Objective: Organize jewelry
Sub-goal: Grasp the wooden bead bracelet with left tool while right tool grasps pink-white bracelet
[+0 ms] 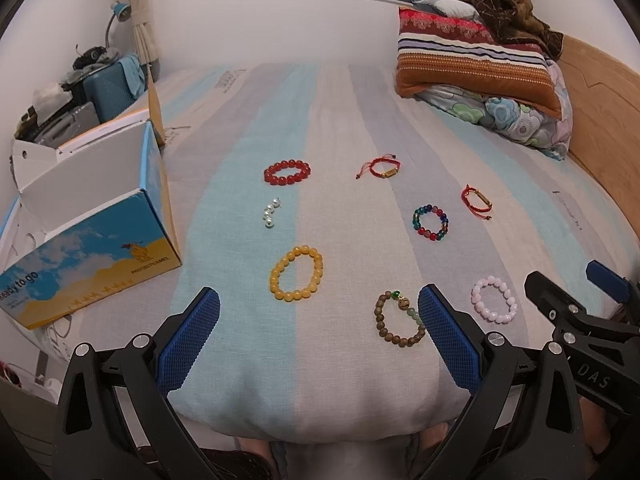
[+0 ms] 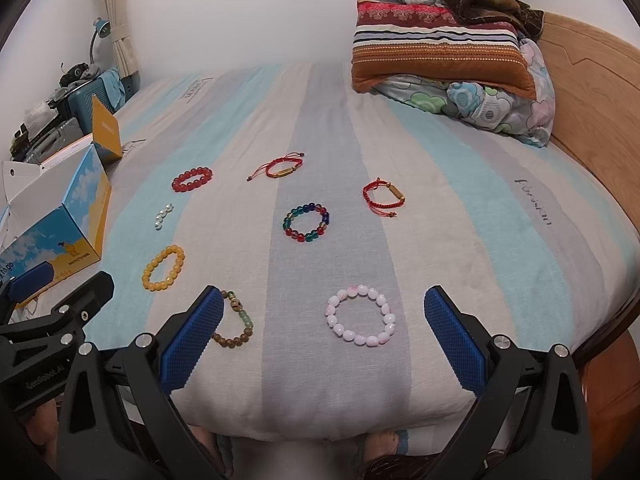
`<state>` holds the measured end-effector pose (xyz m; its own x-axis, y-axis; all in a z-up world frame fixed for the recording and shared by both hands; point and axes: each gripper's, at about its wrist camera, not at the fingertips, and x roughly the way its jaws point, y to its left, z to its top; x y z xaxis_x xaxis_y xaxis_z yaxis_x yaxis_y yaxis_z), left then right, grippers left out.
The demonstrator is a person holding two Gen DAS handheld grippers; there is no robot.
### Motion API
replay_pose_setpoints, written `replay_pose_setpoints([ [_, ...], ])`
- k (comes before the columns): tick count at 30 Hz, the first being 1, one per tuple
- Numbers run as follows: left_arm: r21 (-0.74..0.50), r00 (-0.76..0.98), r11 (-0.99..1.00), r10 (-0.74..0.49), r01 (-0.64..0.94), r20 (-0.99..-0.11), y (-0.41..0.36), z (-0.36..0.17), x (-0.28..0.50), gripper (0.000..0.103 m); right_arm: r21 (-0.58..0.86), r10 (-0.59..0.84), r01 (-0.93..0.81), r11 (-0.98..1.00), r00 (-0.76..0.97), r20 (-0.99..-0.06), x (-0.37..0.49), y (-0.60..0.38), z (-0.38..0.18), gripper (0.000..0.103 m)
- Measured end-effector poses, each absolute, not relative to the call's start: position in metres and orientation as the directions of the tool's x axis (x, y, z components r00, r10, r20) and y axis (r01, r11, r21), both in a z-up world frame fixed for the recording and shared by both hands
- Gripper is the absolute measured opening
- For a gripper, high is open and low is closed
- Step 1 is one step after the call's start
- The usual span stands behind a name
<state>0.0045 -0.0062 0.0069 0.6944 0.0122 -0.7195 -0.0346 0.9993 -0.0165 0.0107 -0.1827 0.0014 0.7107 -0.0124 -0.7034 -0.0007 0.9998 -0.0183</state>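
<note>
Nothing is picked up yet: with your left gripper and right gripper both spread and empty, you'll likely start on the pink bracelet at 12 o'clock between the right fingers, bound for the box.

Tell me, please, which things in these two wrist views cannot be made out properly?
- Open box: its inside is hidden by its own walls in both views.
- Brown bead bracelet: the right gripper's left finger covers part of it; in the left wrist view the left gripper's finger hides part.
- White bead string: too small to tell whether it is a closed loop.
- Clutter beyond the box: blurred, cut by the edge.
</note>
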Motion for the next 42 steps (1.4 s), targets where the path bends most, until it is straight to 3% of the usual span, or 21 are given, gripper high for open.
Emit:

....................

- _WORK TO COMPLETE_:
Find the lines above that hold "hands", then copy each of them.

- _ANSWER BOX_:
`<state>` holds the measured end-effector pose (xyz m; its own x-axis, y-axis; all in a z-up world frame fixed for the recording and shared by both hands; point and axes: each gripper's, at about its wrist camera, not at the fingertips, and x roughly the way its jaws point, y to its left, z to its top; x y z xaxis_x xaxis_y xaxis_z yaxis_x yaxis_y yaxis_z), left then right, grippers left out.
- Measured end-effector poses, each absolute, not relative to the call's start: position in metres and orientation as the directions of the tool's x axis (x, y, z components r00, r10, r20) and y axis (r01, r11, r21), both in a z-up world frame fixed for the recording and shared by both hands

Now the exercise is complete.